In the kernel, this logic lives in net/ipv4/tcp_input.c in the function tcp_fastretrans_alert().
TCP CUBIC
Since Linux 2.6.19 (2006), the default congestion control algorithm is CUBIC (RFC 9438). It replaces Reno’s linear increase with a cubic function, making it much more aggressive in probing for bandwidth on high-BDP (bandwidth-delay product) networks.
The Cubic Function
After a loss event, CUBIC records the window size at which loss occurred: W_max. It then grows the window according to:
W(t) = C * (t - K)^3 + W_max
where:
C = scaling factor (0.4 in Linux)
t = time since last loss event
K = cubic_root(W_max * beta / C)
beta = multiplicative decrease factor (0.7 for CUBIC)
This produces a distinctive S-shaped curve:
CUBIC Window Growth
cwnd
|
| ___...---*** (probing above W_max)
| __--*
| __--*
W_max|..............*****...........|................
| ** | concave region:
| ** | cautious near W_max
| **
| ** convex region:
| ** aggressive growth
| ** far from W_max
| *
|*
+--|------------|--------------|---> time since loss
0 K 2K
Phase 1 (t < K): Convex growth — fast ramp-up when far below W_max
Phase 2 (t ~ K): Plateau — slow, careful probing near W_max
Phase 3 (t > K): Concave growth — probing above W_max for new capacity
Why CUBIC is Better for High-BDP
Reno’s additive increase adds 1 MSS per RTT. On a 10 Gbps link with 100ms RTT, the BDP is ~83,000 segments. After a 50% loss, Reno needs 41,500 RTTs (69 minutes!) to recover.
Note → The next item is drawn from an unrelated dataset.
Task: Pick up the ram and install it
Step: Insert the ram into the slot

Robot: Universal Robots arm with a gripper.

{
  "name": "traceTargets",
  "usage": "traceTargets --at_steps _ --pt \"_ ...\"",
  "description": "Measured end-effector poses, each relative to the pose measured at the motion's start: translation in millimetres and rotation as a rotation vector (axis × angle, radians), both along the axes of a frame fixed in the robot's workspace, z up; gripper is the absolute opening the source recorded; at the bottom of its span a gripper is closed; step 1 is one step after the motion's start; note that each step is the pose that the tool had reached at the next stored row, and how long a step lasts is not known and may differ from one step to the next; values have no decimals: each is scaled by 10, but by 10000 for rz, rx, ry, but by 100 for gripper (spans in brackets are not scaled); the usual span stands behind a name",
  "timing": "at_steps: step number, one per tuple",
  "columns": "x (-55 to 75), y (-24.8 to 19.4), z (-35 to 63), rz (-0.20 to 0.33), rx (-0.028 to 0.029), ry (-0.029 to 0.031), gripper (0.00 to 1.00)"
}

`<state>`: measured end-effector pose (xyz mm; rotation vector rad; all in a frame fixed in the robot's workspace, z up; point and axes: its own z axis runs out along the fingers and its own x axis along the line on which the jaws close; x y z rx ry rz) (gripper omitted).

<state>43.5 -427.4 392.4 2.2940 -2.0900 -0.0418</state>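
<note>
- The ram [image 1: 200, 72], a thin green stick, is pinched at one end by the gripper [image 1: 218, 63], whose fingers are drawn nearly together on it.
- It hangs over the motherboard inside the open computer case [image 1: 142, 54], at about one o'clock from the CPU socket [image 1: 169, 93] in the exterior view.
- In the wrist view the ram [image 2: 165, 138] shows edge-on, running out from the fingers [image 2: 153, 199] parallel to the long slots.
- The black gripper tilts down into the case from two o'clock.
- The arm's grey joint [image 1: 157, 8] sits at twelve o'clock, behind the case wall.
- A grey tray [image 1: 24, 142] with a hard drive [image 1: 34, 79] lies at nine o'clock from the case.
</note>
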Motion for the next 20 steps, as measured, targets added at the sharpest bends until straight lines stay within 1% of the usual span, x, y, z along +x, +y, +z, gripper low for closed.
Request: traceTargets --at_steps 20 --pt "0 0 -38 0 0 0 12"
CUBIC’s cubic function recovers in seconds because its growth rate depends on time, not RTT.
Linux Kernel Implementation
The CUBIC algorithm lives in net/ipv4/tcp_cubic.c. Key structures:
/* From net/ipv4/tcp_cubic.c */
struct bictcp {
u32 cnt; /* increase cwnd by 1 after ACKs */
u32 last_max_cwnd; /* last maximum cwnd (W_max) */
u32 last_cwnd; /* last cwnd */
u32 last_time; /* time when updated last_cwnd */
u32 bic_origin_point; /* origin point of cubic function */
u32 bic_K; /* time to reach origin point from epoch */
u32 delay_min; /* min delay (for Hystart) */
u32 epoch_start; /* beginning of an epoch */
u32 ack_cnt; /* ACK count */
u32 tcp_cwnd; /* estimated tcp cwnd (for friendliness) */
...
};
The core window calculation in bictcp_update():
static void bictcp_update(struct bictcp *ca, u32 cwnd, u32 acked)
{
...
/* Calculate the cubic function value */
/* W(t) = C * (t - K)^3 + W_max */
offs = ca->bic_K - t; /* |t - K| */
delta = (cube_rtt_scale * offs * offs * offs) >> (10 + 3*BICTCP_HZ);
...
}
CUBIC also maintains a “TCP-friendly” mode: it tracks what standard Reno would do and uses whichever window is larger, ensuring it is never less aggressive than Reno.
BBR (Bottleneck Bandwidth and RTT)
In 2016, Google introduced BBR — a fundamentally different approach to congestion control. While Reno and CUBIC are loss-based (they grow until they cause loss, then back off), BBR is model-based: it continuously estimates the bottleneck bandwidth and minimum RTT, then paces packets to match.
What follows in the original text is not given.